> **EXERCISE DESCRIPTION**
Reproduce every line below exactly as written; do not include the images.

> **DATA EXCERPT**

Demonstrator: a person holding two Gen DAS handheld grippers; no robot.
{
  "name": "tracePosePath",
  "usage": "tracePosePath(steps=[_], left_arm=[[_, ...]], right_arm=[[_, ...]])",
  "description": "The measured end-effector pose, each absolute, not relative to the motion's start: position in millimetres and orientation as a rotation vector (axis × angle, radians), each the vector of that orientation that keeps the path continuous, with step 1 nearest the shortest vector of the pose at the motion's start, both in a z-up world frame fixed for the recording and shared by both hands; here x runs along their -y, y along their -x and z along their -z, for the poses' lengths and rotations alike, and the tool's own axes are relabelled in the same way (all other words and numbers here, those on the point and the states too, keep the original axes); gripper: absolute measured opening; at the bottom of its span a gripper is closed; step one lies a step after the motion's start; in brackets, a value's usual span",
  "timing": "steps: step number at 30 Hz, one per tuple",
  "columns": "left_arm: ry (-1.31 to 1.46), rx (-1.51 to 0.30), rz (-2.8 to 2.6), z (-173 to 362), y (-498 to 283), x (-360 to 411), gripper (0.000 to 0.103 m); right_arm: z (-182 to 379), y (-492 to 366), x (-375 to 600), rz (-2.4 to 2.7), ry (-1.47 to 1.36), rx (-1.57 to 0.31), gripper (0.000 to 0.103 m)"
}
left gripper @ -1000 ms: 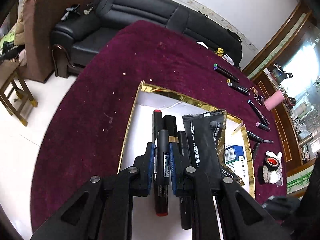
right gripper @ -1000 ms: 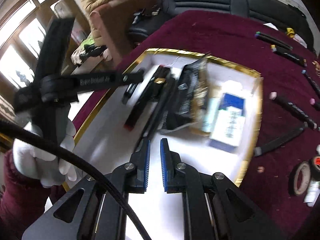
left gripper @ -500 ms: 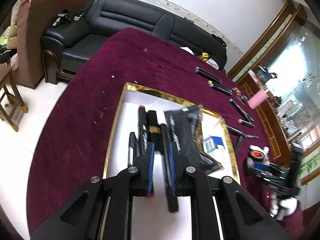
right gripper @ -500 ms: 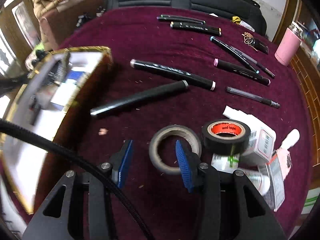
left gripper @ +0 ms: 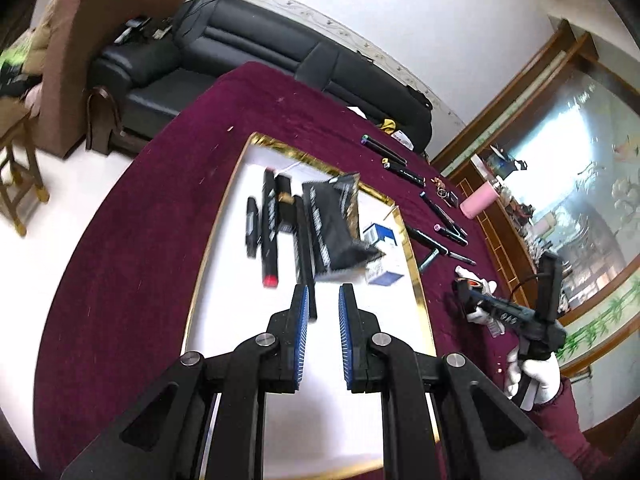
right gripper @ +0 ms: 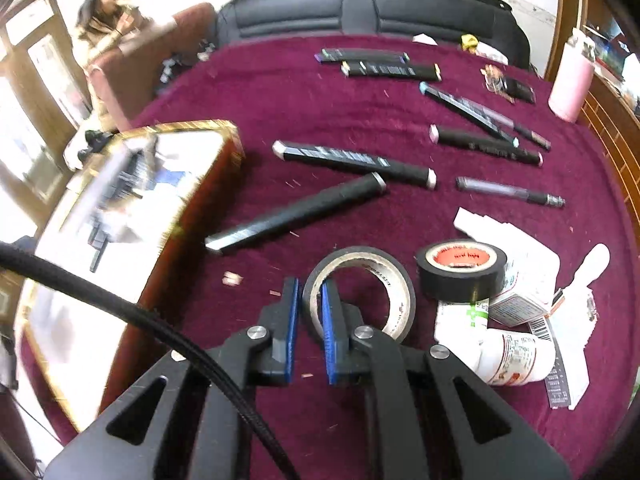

> **RESULT OF THE TASK**
Demonstrator: a person holding two Gen DAS handheld grippers; no robot.
{
  "name": "tracePosePath",
  "usage": "tracePosePath(steps=[_], left_arm=[[_, ...]], right_arm=[[_, ...]])",
  "description": "The measured end-effector pose, each absolute, not relative to the motion's start: position in millimetres and orientation as a rotation vector (axis × angle, radians), each the vector of that orientation that keeps the path continuous, with step 1 nearest the shortest vector of the pose at the motion's start, both in a z-up world frame fixed for the recording and shared by both hands; here x runs along their -y, y along their -x and z along their -z, for the poses' lengths and rotations alike, and the tool's own axes are relabelled in the same way (all other words and numbers here, those on the point and the states too, keep the original axes); gripper: absolute measured opening; at the bottom of its span a gripper is closed; step one lies a step after the motion's start; in brackets, a value's usual span",
  "timing": "steps: step number at 30 Hz, one per tuple",
  "columns": "left_arm: ry (-1.31 to 1.46), rx (-1.51 to 0.30), rz (-2.8 to 2.6), z (-173 to 362), y (-498 to 283), x (-360 to 411), gripper (0.000 to 0.103 m); right_arm: z (-182 to 379), y (-492 to 366), x (-375 to 600), rz (-2.4 to 2.7), ry (-1.47 to 1.36), rx (-1.57 to 0.31), gripper (0.000 to 0.103 m)"
}
left gripper @ -1000 ms: 
right gripper @ -1000 ms: 
left gripper @ -500 ms: 
right gripper @ -500 ms: 
left gripper @ +0 ms: 
right gripper @ +0 ms: 

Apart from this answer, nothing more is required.